Task goal - All of the data, word for word and free of pictures, is the expected result.

Exercise data -

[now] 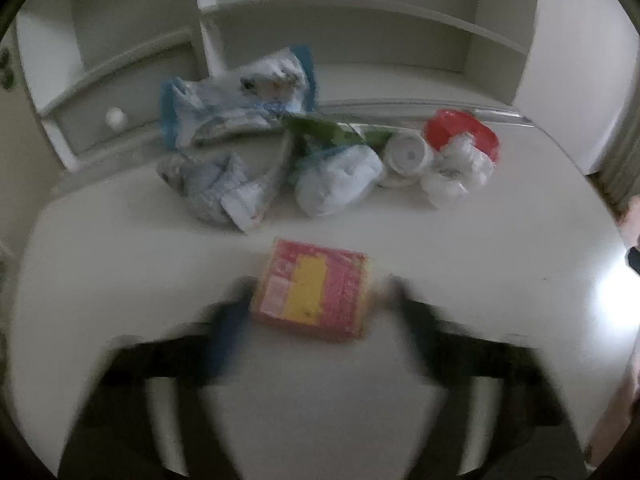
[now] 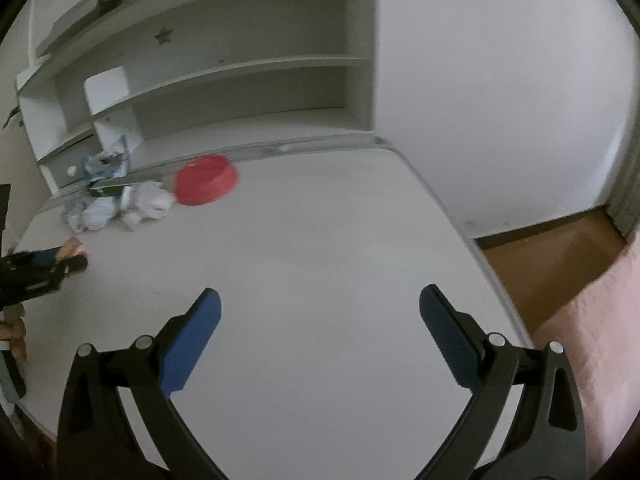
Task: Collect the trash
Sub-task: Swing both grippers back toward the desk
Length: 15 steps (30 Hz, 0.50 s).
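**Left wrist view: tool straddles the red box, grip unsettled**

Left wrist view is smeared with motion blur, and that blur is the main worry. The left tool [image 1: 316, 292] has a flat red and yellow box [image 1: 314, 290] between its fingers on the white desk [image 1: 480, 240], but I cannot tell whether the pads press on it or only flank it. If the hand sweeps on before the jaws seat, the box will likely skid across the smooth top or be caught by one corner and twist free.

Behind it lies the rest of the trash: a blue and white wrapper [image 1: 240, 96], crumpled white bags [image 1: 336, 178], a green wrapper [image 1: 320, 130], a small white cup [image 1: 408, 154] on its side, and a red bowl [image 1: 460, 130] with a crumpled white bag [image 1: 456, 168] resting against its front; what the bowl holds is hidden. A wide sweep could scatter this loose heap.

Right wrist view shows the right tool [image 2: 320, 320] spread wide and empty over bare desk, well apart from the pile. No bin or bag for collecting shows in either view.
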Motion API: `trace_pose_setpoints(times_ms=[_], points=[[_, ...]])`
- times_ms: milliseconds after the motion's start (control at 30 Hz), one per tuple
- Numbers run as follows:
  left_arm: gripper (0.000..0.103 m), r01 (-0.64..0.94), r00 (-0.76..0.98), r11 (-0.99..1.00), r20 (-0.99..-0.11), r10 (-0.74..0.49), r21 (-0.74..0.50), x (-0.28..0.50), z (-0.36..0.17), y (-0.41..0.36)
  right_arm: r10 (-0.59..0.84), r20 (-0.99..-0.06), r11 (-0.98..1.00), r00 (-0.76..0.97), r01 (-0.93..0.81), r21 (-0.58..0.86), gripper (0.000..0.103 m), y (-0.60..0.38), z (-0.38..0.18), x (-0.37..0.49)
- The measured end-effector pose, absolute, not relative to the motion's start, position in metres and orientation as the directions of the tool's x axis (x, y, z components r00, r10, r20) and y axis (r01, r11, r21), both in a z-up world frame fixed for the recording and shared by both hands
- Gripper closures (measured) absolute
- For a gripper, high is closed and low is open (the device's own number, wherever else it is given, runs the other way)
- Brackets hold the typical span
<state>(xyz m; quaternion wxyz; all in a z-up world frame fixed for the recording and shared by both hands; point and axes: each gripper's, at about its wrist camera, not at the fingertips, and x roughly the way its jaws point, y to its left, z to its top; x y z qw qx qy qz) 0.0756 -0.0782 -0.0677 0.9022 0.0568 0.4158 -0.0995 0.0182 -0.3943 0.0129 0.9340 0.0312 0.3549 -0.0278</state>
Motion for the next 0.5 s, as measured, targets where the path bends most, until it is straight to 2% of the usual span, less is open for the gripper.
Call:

Response for this exercise -
[now] 
[now] 
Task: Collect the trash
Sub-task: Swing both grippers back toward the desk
Length: 15 steps (30 Hz, 0.50 s).
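**Left wrist view: tool straddles the red box, grip unsettled**

Left wrist view is smeared with motion blur, and that blur is the main worry. The left tool [image 1: 316, 292] has a flat red and yellow box [image 1: 314, 290] between its fingers on the white desk [image 1: 480, 240], but I cannot tell whether the pads press on it or only flank it. If the hand sweeps on before the jaws seat, the box will likely skid across the smooth top or be caught by one corner and twist free.

Behind it lies the rest of the trash: a blue and white wrapper [image 1: 240, 96], crumpled white bags [image 1: 336, 178], a green wrapper [image 1: 320, 130], a small white cup [image 1: 408, 154] on its side, and a red bowl [image 1: 460, 130] with a crumpled white bag [image 1: 456, 168] resting against its front; what the bowl holds is hidden. A wide sweep could scatter this loose heap.

Right wrist view shows the right tool [image 2: 320, 320] spread wide and empty over bare desk, well apart from the pile. No bin or bag for collecting shows in either view.
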Motion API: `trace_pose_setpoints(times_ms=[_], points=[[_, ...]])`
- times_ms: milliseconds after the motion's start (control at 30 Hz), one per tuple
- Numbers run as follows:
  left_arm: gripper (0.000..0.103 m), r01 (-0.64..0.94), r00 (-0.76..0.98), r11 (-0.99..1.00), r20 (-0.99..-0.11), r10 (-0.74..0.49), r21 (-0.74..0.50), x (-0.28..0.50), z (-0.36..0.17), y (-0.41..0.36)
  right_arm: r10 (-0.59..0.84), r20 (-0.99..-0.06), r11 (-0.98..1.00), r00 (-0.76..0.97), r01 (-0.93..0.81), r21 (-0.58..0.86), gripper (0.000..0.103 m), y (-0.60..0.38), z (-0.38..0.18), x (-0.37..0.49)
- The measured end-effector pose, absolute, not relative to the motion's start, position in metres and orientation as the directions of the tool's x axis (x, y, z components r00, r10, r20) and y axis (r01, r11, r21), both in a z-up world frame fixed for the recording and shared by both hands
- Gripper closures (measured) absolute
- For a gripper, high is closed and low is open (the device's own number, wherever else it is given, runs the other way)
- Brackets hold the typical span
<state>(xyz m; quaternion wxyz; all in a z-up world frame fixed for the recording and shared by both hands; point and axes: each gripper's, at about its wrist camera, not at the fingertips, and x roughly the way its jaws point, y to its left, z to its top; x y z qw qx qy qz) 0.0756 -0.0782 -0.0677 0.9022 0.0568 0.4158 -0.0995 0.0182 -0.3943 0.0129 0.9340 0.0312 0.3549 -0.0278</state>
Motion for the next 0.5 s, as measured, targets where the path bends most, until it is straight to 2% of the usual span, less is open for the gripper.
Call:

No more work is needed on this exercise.